Cord Packing & Retraction Technique: A Lab’s Guide for Better Impressions
Last updated: May 2026 · Authored by Dr. Kellen McWhorter, Prosthodontist · Peak Dental Studio, an independent U.S. dental laboratory based in Pleasant Grove, Utah serving practices nationwide.
From a lab’s perspective, retraction is where most crown impressions succeed or fail. The prep design might be excellent, the impression material may be the right viscosity, the tray choice may be correct — but if the gingival tissue collapses against the margin during impression-taking, none of that matters. The finish line is lost, the lab guesses at the trace, and the crown comes back with marginal discrepancy.
This is a practical lab-side guide to retraction technique — cord, paste, laser, and combinations — with notes on which approach matches which case.
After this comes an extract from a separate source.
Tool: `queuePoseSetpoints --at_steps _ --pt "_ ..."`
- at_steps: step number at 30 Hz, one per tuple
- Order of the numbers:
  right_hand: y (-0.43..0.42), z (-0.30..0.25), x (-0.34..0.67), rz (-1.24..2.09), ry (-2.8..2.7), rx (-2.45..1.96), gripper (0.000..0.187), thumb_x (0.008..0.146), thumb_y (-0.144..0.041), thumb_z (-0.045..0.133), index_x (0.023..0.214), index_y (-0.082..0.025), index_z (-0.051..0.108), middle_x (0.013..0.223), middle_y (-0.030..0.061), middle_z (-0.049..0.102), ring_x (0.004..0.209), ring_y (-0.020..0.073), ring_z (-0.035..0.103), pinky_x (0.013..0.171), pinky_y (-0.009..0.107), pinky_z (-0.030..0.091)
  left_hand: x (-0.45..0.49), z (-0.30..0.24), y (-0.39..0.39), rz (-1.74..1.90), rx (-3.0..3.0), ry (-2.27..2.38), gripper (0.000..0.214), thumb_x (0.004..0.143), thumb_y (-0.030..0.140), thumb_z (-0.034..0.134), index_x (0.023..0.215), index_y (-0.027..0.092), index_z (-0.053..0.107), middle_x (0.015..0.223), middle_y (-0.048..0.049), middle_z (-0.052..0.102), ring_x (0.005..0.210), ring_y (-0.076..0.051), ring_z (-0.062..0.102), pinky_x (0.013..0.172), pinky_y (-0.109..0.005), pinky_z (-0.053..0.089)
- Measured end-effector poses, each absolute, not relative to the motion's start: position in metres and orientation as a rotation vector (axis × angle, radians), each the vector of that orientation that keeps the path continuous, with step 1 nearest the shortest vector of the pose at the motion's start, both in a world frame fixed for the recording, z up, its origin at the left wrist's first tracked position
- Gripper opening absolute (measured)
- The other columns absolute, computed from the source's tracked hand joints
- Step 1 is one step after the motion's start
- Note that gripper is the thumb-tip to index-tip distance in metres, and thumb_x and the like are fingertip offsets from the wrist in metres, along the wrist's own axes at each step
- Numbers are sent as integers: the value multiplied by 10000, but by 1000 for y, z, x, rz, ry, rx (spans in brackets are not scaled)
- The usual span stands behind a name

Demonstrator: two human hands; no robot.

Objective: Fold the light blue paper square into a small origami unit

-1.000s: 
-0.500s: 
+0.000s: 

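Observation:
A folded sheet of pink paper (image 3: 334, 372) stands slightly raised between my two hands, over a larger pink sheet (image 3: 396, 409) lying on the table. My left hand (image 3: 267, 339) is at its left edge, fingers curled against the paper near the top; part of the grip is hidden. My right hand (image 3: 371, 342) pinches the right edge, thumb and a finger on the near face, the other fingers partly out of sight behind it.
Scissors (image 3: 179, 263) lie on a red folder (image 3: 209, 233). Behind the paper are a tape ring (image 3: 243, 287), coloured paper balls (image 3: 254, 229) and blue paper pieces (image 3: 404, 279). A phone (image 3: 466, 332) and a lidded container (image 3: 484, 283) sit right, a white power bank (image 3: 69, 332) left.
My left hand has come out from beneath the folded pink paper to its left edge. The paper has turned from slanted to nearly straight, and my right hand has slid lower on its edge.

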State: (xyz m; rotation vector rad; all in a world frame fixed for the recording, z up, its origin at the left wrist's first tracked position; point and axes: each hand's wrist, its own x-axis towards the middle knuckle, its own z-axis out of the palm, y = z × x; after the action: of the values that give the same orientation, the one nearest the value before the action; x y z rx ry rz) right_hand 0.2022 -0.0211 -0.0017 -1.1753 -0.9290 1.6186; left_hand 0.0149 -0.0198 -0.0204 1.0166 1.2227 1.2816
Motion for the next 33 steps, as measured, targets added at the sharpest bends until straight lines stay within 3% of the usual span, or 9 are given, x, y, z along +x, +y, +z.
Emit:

The Four Retraction Methods
| Method | Best For | Trade-offs |
|---|---|---|
| Single cord | Supragingival or equigingival margins, healthy thick tissue | Limited displacement, may collapse before impression sets |
| Double cord | Subgingival margins, esthetic-zone crowns, anterior bridge abutments | More technique time, requires healthy tissue base |
| Paste retraction (Expasyl, Traxodent, Magic FoamCord) | Multiple preps in one visit, anxious patients, supragingival margins | Less displacement than cord, hemostatic but less mechanical |
| Laser / electrosurgery troughing | Hyperplastic tissue, deeply subgingival margins, cases where cord fails | Equipment investment, requires technique training, risk of marginal bone exposure |
Single Cord Technique
The simplest retraction approach. A single cord (typically size 00 or 0 for narrow sulci, 1 for normal sulci) is packed into the sulcus around the prepared tooth and left in place for 8–10 minutes. The cord can be impregnated with aluminum chloride or ferric sulfate for hemostasis. At impression time, the cord is removed wet, and the impression is taken immediately while the sulcus remains displaced.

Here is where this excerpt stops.